And I'm quite irked by the dismissals of Saganash here.  If he's not eminently qualified, I don't know who is.  First the line was he "lacks experience", then it changed to "he's too much of a policy wonk who lacks the street smarts to beat Harper and doesn't have it down to good slogans that can appeal to the voters." Nobody else in the race has faced and overcome the challanges he has.   Give him the chance and I think he'd win a lot of support, especially from disaffected voters.

dacckon dacckon's picture

(because the points you make are silly, you should instead criticize saganash on something substantial like his platform and where his numbers are)

 

Mulcair was deputy of the party representing one side of it, and the comments about how he said "no" to unions was also silly. I don't feel like making other points at the moment, especially when you decode some of his interviews. I remember one where we said something along the lines of 'no I don't want to move to the centre, but the centre to the ndp' and then one question later said 'A doer styled government is exactly what I want'. And since Doer is an open advocate of the third way(or was? this may have changed) this implies he wants a centre leaning government. Etc.

OnTheLeft OnTheLeft's picture

Lord Palmerston wrote:

Doofy asked me in the thread why I disagree with the claim that Mulcair is the most "electable."

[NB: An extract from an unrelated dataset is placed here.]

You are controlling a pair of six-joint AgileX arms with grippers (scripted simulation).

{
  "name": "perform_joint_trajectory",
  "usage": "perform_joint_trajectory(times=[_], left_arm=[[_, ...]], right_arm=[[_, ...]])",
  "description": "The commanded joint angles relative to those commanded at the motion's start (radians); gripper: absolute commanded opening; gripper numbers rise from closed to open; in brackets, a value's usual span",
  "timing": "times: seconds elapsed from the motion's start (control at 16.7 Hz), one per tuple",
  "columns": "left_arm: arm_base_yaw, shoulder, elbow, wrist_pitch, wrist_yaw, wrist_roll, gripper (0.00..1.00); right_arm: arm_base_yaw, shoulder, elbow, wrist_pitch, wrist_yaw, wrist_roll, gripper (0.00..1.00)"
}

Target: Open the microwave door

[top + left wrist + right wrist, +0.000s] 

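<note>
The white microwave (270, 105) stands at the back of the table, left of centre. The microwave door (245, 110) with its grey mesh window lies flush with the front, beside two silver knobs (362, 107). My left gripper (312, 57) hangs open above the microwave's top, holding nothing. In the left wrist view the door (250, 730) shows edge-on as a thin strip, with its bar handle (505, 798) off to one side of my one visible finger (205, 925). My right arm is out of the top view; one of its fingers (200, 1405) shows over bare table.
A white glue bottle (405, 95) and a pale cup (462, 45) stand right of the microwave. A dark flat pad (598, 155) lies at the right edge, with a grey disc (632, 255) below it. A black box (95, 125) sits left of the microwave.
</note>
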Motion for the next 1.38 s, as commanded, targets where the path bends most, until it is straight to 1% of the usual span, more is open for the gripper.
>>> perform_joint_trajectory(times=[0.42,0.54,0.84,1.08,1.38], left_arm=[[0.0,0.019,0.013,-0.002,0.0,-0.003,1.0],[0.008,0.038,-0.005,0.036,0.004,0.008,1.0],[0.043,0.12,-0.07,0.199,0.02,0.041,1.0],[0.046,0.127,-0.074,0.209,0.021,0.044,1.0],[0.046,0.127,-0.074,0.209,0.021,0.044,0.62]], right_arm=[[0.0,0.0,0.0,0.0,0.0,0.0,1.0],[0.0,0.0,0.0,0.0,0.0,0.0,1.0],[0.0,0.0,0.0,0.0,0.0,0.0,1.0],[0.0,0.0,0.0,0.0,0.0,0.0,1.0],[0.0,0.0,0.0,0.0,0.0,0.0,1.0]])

The answer: Maybe he is. But for me it's not just about winning seats at all cost, it's about winning over Canadians with a principled social democratic agenda.  I'm not convinced Mulcair is a much of a social democrat at all, he is very much on the right of the party.  Even if he's the most capable of "finishing off the Liberals" (which he may very well be), the price isn't worth it at the expense of party ideology.

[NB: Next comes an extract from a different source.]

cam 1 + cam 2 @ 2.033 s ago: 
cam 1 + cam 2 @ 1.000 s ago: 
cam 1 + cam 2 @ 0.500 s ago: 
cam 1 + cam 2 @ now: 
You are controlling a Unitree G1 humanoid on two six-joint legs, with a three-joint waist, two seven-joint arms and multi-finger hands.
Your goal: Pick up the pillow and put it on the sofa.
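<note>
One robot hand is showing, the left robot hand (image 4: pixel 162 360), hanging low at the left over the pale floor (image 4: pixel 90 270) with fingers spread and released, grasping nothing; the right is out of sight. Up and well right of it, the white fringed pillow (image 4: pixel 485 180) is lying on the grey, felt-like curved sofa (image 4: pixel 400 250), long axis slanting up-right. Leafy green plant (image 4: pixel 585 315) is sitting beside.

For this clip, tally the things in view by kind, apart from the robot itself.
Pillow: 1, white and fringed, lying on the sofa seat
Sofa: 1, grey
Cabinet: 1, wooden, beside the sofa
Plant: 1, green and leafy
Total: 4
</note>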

I'm also not convinced that every other candidate is a "disaster."  I think Peggy Nash for instance a very strong candidate who offers what Tom Walkom referred to as a "pragamatic radicalism."  She has at least attempted to provide an alternative to neoliberalism and address what social democratic economics means today, and she certainly seems to have lot of young people supporting her campaign.  She's a pioneer in the union movement and is well linked with social movements.  I very much agree with Murray Dobbin's contrast of Mulcair and Nash:

http://thetyee.ca/Opinion/2011/10/24/NDP-Leadership-Race/

And I'm quite irked by the dismissals of Saganash here.  If he's not eminently qualified, I don't know who is.  First the line was he "lacks experience", then it changed to "he's too much of a policy wonk who lacks the street smarts to beat Harper and doesn't have it down to good slogans that can appeal to the voters." Nobody else in the race has faced and overcome the challanges he has.   Give him the chance and I think he'd win a lot of support, especially from disaffected voters.

 

I couldn't agree more, that Mulcair's social democracy is more technocratic than rooted in the grassroots struggle. I still think that he and Nash would easily win us a majority, and I like his support for National Daycare, Pharmacare, progressive taxation and his CPP policy seems pretty good.

Murray Dobbin wrote:

Mulcair's widely reported bullying, bad temper

Unfortunately this is the problem.

 

 

 

Lord Palmerston

dacckon wrote:

(because the points you make are silly, you should instead criticize saganash on something substantial like his platform and where his numbers are)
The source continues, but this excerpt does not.